Homesick for a dark, clear black space
free of objects; to feel locked as wood
within a tree, a rock deep enough
in earth never to see the surface.

̺ ̺ ̺

Snow. There's no earth left under it.
It's too cold to breathe.
Teeth ache, trees crack, the air is bluish.
My breath goes straight up.
This woods is so quiet
that if it weren't for the buffer of trees
I could hear everything on earth.

̺ ̺ ̺

Only talk. Cloth after the pattern is cut,
discarded, spare wood barely kindling.
At night when the god in you trips,
hee-haws, barks and refuses to come
to tether. Stalk without quarry.
Yesterday I fired a rifle into the lake.

̺ ̺ ̺

A cold spring dawn
near Parker Creek,
a doe bounding away through
shoulder-high fog
fairly floating,
soundless
as if she were running in a cloud.

̺ ̺ ̺

That his death was disfigurement:
at impact when light passed
the cells yawned then froze in postures
unlike their former selves, teeth
stuck by the glue of their blood
to windshields, visors.
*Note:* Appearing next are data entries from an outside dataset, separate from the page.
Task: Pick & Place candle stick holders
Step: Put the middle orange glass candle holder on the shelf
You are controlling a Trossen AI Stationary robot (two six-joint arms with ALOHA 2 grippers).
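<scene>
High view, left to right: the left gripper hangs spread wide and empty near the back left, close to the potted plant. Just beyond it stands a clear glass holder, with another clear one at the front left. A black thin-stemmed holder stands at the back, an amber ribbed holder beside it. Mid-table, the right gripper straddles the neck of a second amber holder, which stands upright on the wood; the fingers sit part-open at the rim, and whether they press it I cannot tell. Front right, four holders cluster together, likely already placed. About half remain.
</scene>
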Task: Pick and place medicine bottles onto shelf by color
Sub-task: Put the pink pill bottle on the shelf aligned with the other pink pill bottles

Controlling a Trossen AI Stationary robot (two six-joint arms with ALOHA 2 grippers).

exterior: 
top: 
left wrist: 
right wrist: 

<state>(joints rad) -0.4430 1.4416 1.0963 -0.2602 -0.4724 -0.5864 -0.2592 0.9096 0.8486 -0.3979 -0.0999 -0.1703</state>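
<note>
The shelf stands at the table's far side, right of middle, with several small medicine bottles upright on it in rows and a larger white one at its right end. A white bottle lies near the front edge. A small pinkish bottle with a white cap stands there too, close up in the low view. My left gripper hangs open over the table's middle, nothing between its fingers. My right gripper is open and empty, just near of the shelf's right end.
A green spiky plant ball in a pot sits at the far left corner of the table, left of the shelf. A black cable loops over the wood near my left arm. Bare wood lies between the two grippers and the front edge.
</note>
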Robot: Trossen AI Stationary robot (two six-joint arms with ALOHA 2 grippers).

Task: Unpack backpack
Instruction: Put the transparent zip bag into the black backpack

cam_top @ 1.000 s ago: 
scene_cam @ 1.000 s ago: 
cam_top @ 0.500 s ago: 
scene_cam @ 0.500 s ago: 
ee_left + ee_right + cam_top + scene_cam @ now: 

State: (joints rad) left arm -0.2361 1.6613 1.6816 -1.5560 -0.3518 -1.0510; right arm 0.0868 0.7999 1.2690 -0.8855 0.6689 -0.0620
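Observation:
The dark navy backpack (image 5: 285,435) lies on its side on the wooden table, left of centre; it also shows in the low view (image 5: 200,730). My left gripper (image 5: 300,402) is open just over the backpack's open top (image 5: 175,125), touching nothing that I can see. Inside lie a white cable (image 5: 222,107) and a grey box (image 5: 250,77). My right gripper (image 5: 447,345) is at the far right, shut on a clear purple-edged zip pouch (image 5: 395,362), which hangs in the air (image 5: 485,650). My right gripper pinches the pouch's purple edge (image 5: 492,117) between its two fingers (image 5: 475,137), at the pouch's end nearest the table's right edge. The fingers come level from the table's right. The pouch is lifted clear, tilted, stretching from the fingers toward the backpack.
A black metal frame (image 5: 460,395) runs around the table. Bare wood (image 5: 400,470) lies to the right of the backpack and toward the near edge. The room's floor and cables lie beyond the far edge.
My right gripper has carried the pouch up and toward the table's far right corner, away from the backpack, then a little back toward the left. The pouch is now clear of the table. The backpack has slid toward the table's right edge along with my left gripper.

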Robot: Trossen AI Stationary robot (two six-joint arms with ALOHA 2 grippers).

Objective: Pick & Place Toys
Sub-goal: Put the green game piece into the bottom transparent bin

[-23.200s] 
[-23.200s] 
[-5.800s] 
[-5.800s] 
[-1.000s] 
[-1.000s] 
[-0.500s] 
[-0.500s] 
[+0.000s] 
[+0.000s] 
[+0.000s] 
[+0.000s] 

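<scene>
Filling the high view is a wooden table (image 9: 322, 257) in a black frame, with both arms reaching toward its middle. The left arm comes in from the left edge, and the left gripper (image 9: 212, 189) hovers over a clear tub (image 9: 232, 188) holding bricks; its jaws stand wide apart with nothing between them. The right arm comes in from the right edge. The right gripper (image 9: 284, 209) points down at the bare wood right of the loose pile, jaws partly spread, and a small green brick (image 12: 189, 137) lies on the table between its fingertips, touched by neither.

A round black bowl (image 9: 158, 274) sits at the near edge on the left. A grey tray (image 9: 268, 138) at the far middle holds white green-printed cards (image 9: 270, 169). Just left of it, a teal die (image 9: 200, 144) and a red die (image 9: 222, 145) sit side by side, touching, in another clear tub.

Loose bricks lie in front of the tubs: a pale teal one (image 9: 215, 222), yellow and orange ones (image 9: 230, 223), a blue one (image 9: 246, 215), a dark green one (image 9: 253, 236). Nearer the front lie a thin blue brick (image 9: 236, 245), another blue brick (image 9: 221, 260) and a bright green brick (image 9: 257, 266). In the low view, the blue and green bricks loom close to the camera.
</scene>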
And in the night,
a quiet snowy landscape, three bodies
slump, horribly rended.

̺ ̺ ̺

Acacia Accidie Accipiter
flower boredom flight
gummy wet pale stemmed
barely above root level
and darkened by ferns;
but hawk
high now spots the car he shot
and left there,
swings low
in narrowing circles,
feeds.

̺ ̺ ̺

My mouth stuffed up with snow,
nothing in me moves,
earth nudges all things this month.
I've outgrown this shell
I found in a sea of ice -
its drunken convolutions -
something should call me to another life.

̺ ̺ ̺

Too cold for late May, snow flurries,
warblers tight in their trees, the air
with winter's clearness, dull
pearlish clear under clouds, clean
clear bite of wind, silver maple flexing
in the wind, wind rippling petals,
ripped from flowering crab,
pale pink against green firs, the body
chilled, blood unstirred, thick with frost:
body be snake,
self equal to ground heat,
be wind cold, earth heated,
bend with tree, whip with grass,
move free clean and bright clear.

̺ ̺ ̺

Night draws on him until he's soft
and blackened, he waits for bones
sharp-edged as broken stone, rubble
in a deserted quarry, to defoliate,
come clean and bare
come clean and dry,
for salt,
he waits for salt.

̺ ̺ ̺

In the dark I think of the fire,
how hot the shed was when it burned,
the layers of tar paper and dry pine,
the fruit-like billows and blue embers,
the exhausted smell as of a creature
beginning to stink when it has no more to eat.

̺ ̺ ̺

The doe shot in the back
and just below the shoulder
has her heart and lungs blown out.
In the last crazed seconds she leaves
a circle of blood on the snow.
An hour later we eat
her still-warm liver for lunch,
fried in butter with onions.
In the evening we roast
her loins, and drink two gallons of wine,
reeling drunken and yelling on the snow.
Jon Jackson will eat venison for a month,
he has no job, food or money,
and his pump and well are frozen.

̺ ̺ ̺

June, sun high, nearly straight above,
all green things in short weak shadow;
clipping acres of pine for someone's
Christmas, forearms sore with trimming,
itching with heat -
drawing boughs away from a trunk
a branch confused with the thick
ugliness of a hognose snake.

̺ ̺ ̺

Dogged days, dull, unflowering,
the mind petaled in cold wet dark;
outside the orange world is gray,
all things gray turned in upon
themselves in the globed eye of the seer -
gray seen.
But the orange world is orange to itself,
the war continues redly,
the moon is up in Asia,
the dark is only eight thousand miles deep.

̺ ̺ ̺

At the edge of the swamp a thorn apple tree
beneath which partridge feed on red berries,
and an elm tipped over in a storm
opening a circle of earth formerly closed,
huge elm roots in a watery place, bare,
wet, as if there were some lid to let
secrets out or a place where the ground
herself begins, then grows outward
to surround the earth; the hole, a black
pool of quiet water, the white roots
of undergrowth. It appears bottomless,
an oracle I should worship at; I want
some part of me to be lost in it and return
again from its darkness, changing the creature,
or return to draw me back to a home.